BIRMINGHAM: Win or lose, PV Sindhu is hardly ever fazed these days. She seems to be in a Zen-like situation, whether conducting interviews, her replies in monotone, or before that, quelling the challenge on the courts with just that smidgen of aggression.
Come to think of it, what’s left for her to achieve? Is there any tournament where Sindhu she hasn’t a medal to her name? Two Olympic medals, two Asian Games medals, four Commonwealth Games medals and five World Championships medals among an abundance of glorious performances.


Still, if you observe her closely there is an innate hunger for more. More top finishes, more eminence. Naturally, she was expecting the CWG mixed team gold late on Tuesday evening. After all, the India were the defending champions in the event. A silver, therefore, seemed to be below the expectation she had.
“I am happy, but unfortunately we could not make it to gold,” Sindhu said after India lost 1-3 to Malaysia in the mixed team gold medal match. The loss rankled Sindhu because she did her bit by vanquishing Goh Jin Wei in the women’s singles 21-17, 22-20, but the rest couldn’t come up with their ‘A Game’ on the day.

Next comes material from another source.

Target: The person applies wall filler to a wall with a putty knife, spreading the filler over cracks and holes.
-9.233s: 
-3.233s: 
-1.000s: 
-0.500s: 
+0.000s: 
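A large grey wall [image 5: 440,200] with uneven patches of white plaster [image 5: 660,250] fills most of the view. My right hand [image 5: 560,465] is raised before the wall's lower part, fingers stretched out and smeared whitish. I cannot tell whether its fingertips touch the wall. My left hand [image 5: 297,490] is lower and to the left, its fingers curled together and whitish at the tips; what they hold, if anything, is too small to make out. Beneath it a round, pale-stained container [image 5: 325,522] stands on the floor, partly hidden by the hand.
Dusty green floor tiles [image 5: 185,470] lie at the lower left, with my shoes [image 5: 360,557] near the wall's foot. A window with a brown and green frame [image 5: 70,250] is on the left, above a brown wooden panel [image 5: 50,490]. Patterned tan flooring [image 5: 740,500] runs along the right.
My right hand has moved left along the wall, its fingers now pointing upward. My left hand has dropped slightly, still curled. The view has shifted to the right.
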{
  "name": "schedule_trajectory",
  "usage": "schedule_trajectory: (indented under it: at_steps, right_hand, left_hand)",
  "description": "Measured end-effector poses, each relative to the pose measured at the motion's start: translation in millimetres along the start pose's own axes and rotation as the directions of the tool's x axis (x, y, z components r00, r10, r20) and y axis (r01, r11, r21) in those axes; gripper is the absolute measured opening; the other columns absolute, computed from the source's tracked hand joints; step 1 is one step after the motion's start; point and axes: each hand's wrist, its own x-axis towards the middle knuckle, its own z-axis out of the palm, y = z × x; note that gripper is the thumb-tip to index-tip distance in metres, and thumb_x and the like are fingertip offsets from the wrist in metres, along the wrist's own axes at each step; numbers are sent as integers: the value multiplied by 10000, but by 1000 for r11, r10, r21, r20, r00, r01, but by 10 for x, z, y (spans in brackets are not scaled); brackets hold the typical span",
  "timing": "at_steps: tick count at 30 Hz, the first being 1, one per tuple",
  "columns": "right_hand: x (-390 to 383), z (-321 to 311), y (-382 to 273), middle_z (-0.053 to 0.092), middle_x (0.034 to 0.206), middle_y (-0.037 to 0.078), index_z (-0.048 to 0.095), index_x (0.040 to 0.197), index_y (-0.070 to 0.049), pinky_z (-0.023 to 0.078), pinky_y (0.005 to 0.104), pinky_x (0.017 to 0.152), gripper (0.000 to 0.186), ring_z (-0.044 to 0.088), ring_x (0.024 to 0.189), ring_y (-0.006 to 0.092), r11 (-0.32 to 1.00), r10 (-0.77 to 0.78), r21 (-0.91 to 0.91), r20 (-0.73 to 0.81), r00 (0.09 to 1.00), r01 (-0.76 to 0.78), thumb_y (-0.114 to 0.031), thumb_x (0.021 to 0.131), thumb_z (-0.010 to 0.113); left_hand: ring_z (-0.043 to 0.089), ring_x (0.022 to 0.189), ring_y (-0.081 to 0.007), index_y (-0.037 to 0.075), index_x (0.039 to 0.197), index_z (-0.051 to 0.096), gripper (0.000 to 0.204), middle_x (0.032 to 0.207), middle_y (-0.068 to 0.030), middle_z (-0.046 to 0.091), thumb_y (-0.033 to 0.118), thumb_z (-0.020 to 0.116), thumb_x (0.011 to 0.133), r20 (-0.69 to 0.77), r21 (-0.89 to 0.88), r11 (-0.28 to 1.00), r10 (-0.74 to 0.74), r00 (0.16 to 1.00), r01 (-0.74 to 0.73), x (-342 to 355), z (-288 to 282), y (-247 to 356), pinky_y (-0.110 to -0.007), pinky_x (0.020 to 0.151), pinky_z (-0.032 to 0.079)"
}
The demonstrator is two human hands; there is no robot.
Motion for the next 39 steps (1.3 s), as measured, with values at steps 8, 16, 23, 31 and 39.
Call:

The first three matches of the tie involved India’s vaunted men’s doubles pair of Satwik Sairaj Rankireddy and Chirag Shetty, Sindhu, and World Championships silver medallist Kidambi Srikanth in the men’s singles. The Indian camp was actually expecting to wrap up the gold medal after the first three matches itself.
“We fielded a very strong team for the final. Just look at the first three matches. Maybe, it just wasn’t our day,” Sindhu said.
Quite unexpectedly, Satwik and Chirag didn’t ever find their famed “top gear” and lost 18-21, 15-21 to Aaron Chia Teng Fong and Soh Wooi Yik. Sindhu then brought the tie to level terms, but despite a great performance, Srikanth couldn’t get past world No. 42 Ng Tze Yong, losing 19-21, 21-6, 16-21. With Malaysia leading 2-1, the onus to get India back in the tie was on the women’s doubles pair of Treesa Jolly and Gayathri Gopichand Pullela.

But the Malaysians Muralitharan Thinaah and Koong Le Pearly Tan proved too strong and won 21-18, 21-17. “Well, I gave my team a point. The men’s singles and doubles didn’t go our way. They tried their best but only one can win,” Sindhu said.
Like any top athlete, Sindhu is a firm believer in “processes”. It calls her to focus on the individual events. Sindhu, who won silver in 2018 Gold Coast after losing to Saina Nehwal in the women’s singles final, wants to now turn it to gold. For a player of Sindhu’s calibre, CWG silver is an incongruity, it’s the gold that she merits.

“Hoping for the best and hoping for the gold but it is important to give my best in every single match,” she said. “It is not going to be easy because it depends on that particular day. Because I know the conditions, how they are, they keep changing, so it is important to be focused.”